DNS_PROBE_FINISHED_NXDOMAIN sporadically for anywhere from 30secs to 10min. works flawlessly at all other times
-
@RickyBaker Still hunting, frustratingly the problem has def gotten less frequent an shorter in duration (but still ever present, my wife agrees, i'm not crazy). It's also happening more on individual devices where other devices work fine more often than before. It happened on my PC and when I ran the dig command on my plex debian box it was fine
In the log though I did find this around when I tried the dig command:
I also found this which looks shady to me:
Since it seems to be singular devices at a time now i'm slowing figuring out how to run dig commands on all the different OS's in my house. I have Android and linux and am following a tutorial for Windows now...
-
@RickyBaker said in DNS_PROBE_FINISHED_NXDOMAIN sporadically for anywhere from 30secs to 10min. works flawlessly at all other times:
following a tutorial for Windows now...
So i was trying to follow this tutorial but when I went to install it said it was already installed (I used the legacy windows version). I had tried to install it before but then typing the dig command still returned a "command not found". The installer suggested i remove the old one from add/remove programs but I couldn't find anything under BIND or ISC and the last installed program was discord a LONG time ago.

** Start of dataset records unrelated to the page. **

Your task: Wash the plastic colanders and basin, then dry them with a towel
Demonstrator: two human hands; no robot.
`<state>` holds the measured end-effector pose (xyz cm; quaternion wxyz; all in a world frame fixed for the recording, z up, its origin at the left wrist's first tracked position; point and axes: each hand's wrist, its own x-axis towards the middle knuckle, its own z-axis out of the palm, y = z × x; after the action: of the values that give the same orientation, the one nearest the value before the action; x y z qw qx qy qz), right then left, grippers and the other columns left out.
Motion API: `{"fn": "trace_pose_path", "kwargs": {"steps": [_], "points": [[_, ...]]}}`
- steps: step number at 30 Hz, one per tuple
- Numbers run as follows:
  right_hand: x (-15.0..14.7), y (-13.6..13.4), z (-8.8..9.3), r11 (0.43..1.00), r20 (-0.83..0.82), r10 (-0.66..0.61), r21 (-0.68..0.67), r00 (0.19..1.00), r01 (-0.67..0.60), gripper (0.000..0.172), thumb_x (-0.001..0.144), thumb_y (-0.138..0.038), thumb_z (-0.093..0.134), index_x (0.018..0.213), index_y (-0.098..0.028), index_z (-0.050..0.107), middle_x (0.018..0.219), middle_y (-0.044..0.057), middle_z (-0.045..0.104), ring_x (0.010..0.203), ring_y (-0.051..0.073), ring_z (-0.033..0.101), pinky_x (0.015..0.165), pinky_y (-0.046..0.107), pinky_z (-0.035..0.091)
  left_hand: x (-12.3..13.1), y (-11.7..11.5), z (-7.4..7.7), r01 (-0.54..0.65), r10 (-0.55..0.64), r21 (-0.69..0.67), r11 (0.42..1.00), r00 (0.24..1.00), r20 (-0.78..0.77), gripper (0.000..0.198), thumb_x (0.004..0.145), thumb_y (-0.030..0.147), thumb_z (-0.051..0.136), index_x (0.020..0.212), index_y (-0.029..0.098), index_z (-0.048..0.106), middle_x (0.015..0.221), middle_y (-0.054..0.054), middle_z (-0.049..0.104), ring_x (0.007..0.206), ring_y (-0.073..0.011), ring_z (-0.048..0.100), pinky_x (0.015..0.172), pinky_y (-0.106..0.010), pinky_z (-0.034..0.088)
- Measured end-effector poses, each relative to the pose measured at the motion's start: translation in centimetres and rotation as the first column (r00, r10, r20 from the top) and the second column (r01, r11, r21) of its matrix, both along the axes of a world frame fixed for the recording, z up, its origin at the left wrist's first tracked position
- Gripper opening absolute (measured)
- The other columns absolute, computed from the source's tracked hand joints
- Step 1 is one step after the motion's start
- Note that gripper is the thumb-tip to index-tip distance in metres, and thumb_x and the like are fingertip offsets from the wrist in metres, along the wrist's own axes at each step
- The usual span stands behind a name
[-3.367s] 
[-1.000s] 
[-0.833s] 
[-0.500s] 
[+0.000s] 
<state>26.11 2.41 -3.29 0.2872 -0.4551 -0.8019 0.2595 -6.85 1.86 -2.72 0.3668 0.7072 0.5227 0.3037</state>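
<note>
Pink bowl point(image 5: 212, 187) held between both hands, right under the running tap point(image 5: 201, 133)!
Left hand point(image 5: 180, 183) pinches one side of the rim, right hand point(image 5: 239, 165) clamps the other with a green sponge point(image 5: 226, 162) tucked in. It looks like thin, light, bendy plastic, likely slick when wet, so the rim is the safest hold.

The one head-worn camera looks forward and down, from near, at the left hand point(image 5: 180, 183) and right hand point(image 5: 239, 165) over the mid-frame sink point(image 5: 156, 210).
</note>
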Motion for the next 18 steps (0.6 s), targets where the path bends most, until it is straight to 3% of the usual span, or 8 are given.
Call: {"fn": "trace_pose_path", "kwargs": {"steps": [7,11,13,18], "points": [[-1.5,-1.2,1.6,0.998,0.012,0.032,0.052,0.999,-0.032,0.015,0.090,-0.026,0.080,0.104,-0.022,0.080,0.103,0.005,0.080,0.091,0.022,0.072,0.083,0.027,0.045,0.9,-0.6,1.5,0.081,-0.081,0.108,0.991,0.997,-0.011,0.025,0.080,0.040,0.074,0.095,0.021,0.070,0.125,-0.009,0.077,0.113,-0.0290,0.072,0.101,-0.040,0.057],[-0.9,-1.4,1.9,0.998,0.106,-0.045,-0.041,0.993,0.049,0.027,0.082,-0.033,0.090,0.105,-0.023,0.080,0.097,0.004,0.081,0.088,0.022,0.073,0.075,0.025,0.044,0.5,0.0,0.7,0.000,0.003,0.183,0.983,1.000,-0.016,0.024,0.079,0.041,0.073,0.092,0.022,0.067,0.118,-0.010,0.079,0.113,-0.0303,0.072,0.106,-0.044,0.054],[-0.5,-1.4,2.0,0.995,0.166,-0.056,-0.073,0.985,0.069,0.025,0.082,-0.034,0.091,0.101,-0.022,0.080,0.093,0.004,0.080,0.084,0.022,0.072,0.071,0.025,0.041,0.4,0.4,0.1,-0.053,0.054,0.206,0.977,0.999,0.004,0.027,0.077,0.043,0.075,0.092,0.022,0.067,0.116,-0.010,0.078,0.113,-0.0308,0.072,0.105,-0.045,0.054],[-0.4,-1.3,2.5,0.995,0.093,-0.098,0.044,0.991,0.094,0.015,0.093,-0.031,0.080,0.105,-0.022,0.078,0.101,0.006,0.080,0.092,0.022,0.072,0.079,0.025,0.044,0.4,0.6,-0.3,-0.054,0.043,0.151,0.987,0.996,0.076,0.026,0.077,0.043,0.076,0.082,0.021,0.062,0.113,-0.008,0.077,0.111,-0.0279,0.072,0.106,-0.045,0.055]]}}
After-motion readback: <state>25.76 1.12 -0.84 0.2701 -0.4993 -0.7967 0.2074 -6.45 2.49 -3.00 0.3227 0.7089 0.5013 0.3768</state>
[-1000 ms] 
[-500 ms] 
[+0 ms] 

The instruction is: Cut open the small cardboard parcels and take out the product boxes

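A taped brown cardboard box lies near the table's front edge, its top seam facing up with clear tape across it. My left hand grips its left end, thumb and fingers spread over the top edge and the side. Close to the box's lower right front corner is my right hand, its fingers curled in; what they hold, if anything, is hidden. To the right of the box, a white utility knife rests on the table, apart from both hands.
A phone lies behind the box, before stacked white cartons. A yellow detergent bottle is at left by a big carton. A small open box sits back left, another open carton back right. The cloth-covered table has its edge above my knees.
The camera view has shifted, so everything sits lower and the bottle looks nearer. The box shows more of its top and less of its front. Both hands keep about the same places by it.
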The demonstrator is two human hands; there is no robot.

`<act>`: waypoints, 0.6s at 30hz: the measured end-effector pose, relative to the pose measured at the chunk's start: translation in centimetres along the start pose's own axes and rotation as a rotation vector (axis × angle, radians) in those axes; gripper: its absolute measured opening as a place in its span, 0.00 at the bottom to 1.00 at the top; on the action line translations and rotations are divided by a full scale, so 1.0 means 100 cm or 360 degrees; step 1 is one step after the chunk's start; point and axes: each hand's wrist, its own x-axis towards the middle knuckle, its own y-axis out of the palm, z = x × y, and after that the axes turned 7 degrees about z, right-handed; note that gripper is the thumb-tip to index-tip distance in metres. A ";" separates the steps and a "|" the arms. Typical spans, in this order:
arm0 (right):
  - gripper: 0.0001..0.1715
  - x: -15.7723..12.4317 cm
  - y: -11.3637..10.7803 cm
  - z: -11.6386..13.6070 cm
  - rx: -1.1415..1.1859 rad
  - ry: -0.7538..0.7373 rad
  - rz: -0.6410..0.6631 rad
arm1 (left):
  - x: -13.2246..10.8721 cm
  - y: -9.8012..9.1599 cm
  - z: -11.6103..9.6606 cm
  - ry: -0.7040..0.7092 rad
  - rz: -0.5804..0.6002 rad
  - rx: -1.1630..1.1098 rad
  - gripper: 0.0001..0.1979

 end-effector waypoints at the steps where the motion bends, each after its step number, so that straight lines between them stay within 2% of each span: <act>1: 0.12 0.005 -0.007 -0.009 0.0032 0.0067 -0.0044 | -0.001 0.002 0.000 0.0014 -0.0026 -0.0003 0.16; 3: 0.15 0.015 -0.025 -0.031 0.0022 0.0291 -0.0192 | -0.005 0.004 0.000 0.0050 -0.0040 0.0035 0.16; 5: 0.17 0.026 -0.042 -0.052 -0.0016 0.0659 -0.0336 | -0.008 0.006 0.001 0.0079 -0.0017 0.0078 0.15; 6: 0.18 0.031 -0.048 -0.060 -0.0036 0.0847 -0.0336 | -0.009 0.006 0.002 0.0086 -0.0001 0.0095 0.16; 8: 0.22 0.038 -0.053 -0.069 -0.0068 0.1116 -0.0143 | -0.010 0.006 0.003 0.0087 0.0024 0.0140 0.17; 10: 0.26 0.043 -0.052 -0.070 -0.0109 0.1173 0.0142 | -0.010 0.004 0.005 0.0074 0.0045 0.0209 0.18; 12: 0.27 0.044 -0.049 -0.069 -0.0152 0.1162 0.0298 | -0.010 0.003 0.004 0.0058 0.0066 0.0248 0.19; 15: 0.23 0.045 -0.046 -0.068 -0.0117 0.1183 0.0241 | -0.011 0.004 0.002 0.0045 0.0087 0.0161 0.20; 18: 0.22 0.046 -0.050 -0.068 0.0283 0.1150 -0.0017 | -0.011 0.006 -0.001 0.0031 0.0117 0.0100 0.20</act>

I tried to continue with the tutorial but it asked where BIND was installed to add it to the PATH (which I'm sure was my problem the first time around) but I don't know where it's installed and a windows search for BIND or ISC is expectedly noisy. any suggestions?
I'll keep plugging at it but it's an annoying speed bump that's really slowing down the troublshooting...
-
Finally got one!!!
I pasted everything in the log back a few minutes here in case the totality of it is usefulhttps://pastebin.com/w2SGh8P0
@johnpoz Sorry for the delay in getting this I swear i was trying the whole time. thanks for the patience.
-
-
-
@johnpoz got another one! though it does seem to be happening with a lot less frequency for some reason, i've just gotten better at catching them during the quick window of opportunity:
-
This one got a NXDOMAIN error:
-
@RickyBaker said in DNS_PROBE_FINISHED_NXDOMAIN sporadically for anywhere from 30secs to 10min. works flawlessly at all other times:
This one got a NXDOMAIN error:
That is a URL not a hostname so it should fail. Remove the /apps/staff (as shown in the prior post).
Searching for "exceeded the maximum number of sends" looks like DNSSEC...:
https://community.ipfire.org/t/servfail-exceeded-the-maximum-number-of-sends/7645
https://www.reddit.com/r/pihole/comments/11hqrco/intermittent_servfail_when_using_unbound/this one talks about not using UDP for DNS...?!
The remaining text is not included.